# How to decide between using the z and t tests?

• B
• songoku
In summary: Yes. Suppose you have a random variable, X, which is uniformly distributed, then you can also form a random variable, Y, which is the mean of 5 samples of X. Then it would be appropriate to use a t test on Y, but not on X.By "uniformly distributed", you mean that the distribution of X is the same for all samples?Yes. Suppose you have a random variable, X, which is uniformly distributed, then you can also form a random variable, Y, which is the mean of 5 samples of X. Then it would be appropriate to use a t test on Y, but not on X.Thank you so much for clarifying that!

#### songoku

Let say math score for students in a class is normally distributed. The teacher wants to check whether the average score of the students is below 6. Five students chosen at random and their math scores noted.

For case above, is z - test or t - test more appropriate? The population is normally distributed, then the sample also nornally distributed so z - test is used? Or because the variance of population is unknown and the sample size is small then t - test is more appropriate?

Thanks

Do you know the variance of the population or are you estimating it from the sample

songoku
Dale said:
Do you know the variance of the population or are you estimating it from the sample

I estimating it from sample. In this case, I should use t - rest because variance of population is unknown? Can I use z - test because the sample and population are normally distributed even though the number of sample is small?

Thanks

songoku said:
I estimating it from sample. In this case, I should use t - rest because variance of population is unknown?
Yes

songoku said:
Can I use z - test because the sample and population are normally distributed even though the number of sample is small?
No. The sample variance for the t test is not the same as the population variance for the z test.

songoku
Dale said:
No. The sample variance for the t test is not the same as the population variance for the z test.

So I can say that the factor to choose between z - test or t - test is whether the population variance is known or not?
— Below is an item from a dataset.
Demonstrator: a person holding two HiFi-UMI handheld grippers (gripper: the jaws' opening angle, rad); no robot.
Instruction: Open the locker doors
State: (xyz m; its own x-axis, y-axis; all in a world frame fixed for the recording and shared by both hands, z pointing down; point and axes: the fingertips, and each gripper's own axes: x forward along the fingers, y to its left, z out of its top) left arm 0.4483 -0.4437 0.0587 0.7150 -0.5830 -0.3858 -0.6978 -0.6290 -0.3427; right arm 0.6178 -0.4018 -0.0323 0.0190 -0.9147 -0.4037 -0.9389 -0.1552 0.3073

If population variance is known, I use z - test and if not, I use t - test, independent of the type of distribution of the population?

Thanks

Dale
songoku said:
So I can say that the factor to choose between z - test or t - test is whether the population variance is known or not? If population variance is known, I use z - test and if not, I use t - test, independent of the type of distribution of the population?

Thanks
Yes, almost. They both need to have a normal distribution. The z test is for a normal distribution with known variance and the t test is for normal distribution with unknown variance.

jim mcnamara and songoku
Dale said:
Yes, almost. They both need to have a normal distribution. The z test is for a normal distribution with known variance and the t test is for normal distribution with unknown variance.

If the population is not normally distributed, t - test and z - test both can not be used to test the mean and we should use another type of test?

Thanks

songoku said:
If the population is not normally distributed, t - test and z - test both can not be used to test the mean and we should use another type of test?
Yes, that is correct

songoku
Thank you very much

Dale
songoku said:
If the population is not normally distributed, t - test and z - test both can not be used to test the mean and we should use another type of test?

Let's hope that is not a general principle because we see the t-test used by respectable people on populations that aren't normally distsributed when large samples are involved.

According to the current Wikipedia article for the Student's T-test, it is the sample mean that is assumed to be normally distributed, not the population itself. If you have a large sample size, the sample mean will have an approximately normal distribution.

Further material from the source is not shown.